Unicode code corresponds to a character in the Unicode font table. It can be said that Unicode encoding is the number of a character in the Unicode font table.
(Unicode encoding. N) is a binary number.
In order to contain all the characters in the world, Unicode adopts the rule that multi-bytes represent an eight-bit character. One bit can have two states, namely 0 and 1, one byte can have 256 states, and n bytes can have 256 states, each state corresponds to a binary number, so multi-bytes can represent more characters, thus making the font table bigger.
UTF-8 is a character encoding scheme, which encodes Unicode (that is, encodes binary digits), and the character encoding scheme maps a binary digit into a byte sequence.

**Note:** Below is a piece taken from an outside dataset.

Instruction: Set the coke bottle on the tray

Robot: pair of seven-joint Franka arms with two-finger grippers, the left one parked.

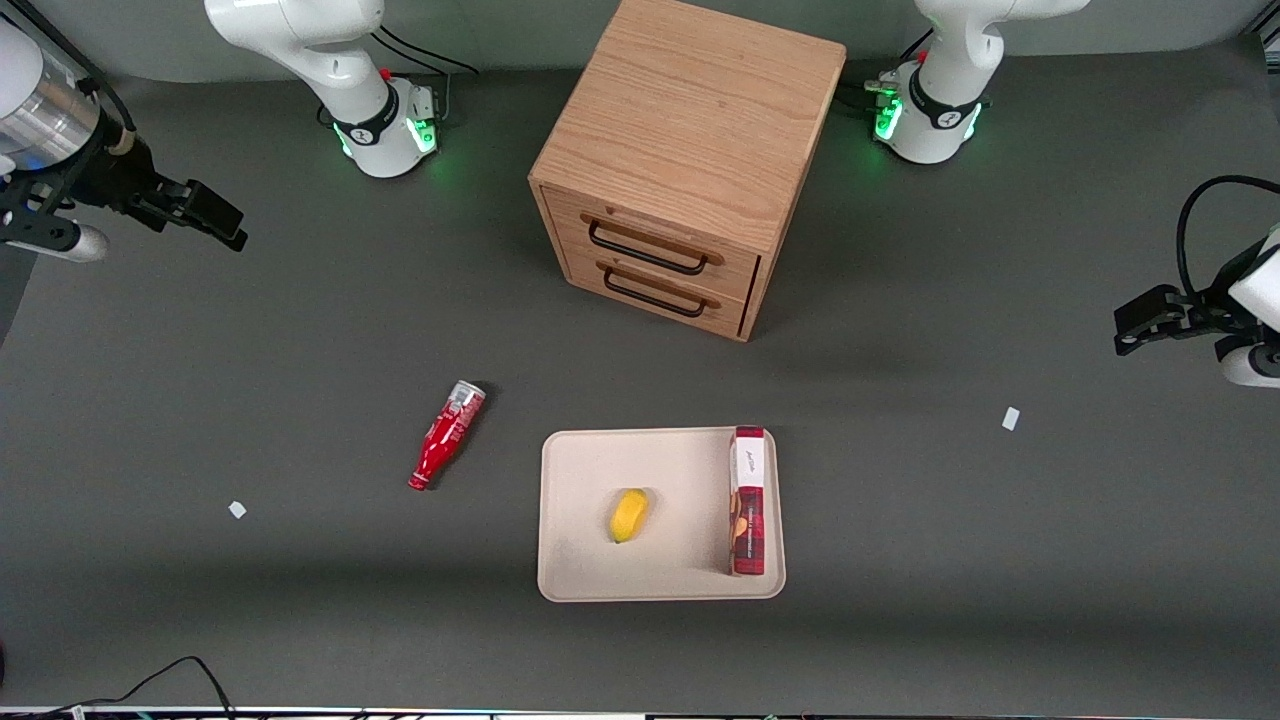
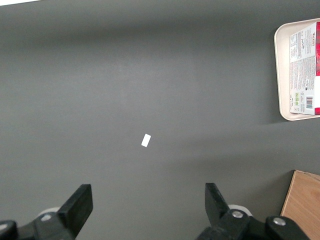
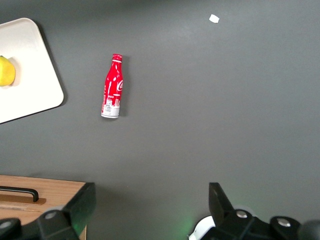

Why re-encode Unicode? Because Unicode is a fixed-length (coded character. N), the trouble brought by this way is:
Suppose the binary value 0000000 1 is the code of the character A, which can be stored in a computer with only one byte. However, because the length of Unicode is fixed at four bytes, the code of A becomes 00000000000000000000000000000000000000000000000000000000000000000000000000000000000000008+0 needs to store four bytes in the computer, which leads to
Therefore, in order to use Unicode's large font table and save storage space, Unicode needs to be re-encoded, and it is based on (Unicode encoded content. N)-UTF-8 is a variable-length character encoding scheme (Unicode encoding). n)。
UTF-8 character encoding scheme determines how to (Unicode encoding. N) stored in the computer.
(Unicode encoding. N) can also be regarded as a new binary number encoded by UTF-8 character encoding scheme (the value of this new binary number is usually represented by hexadecimal numeric characters, and their direct relationship is that the value represented by this hexadecimal character is equal to the value of this binary number).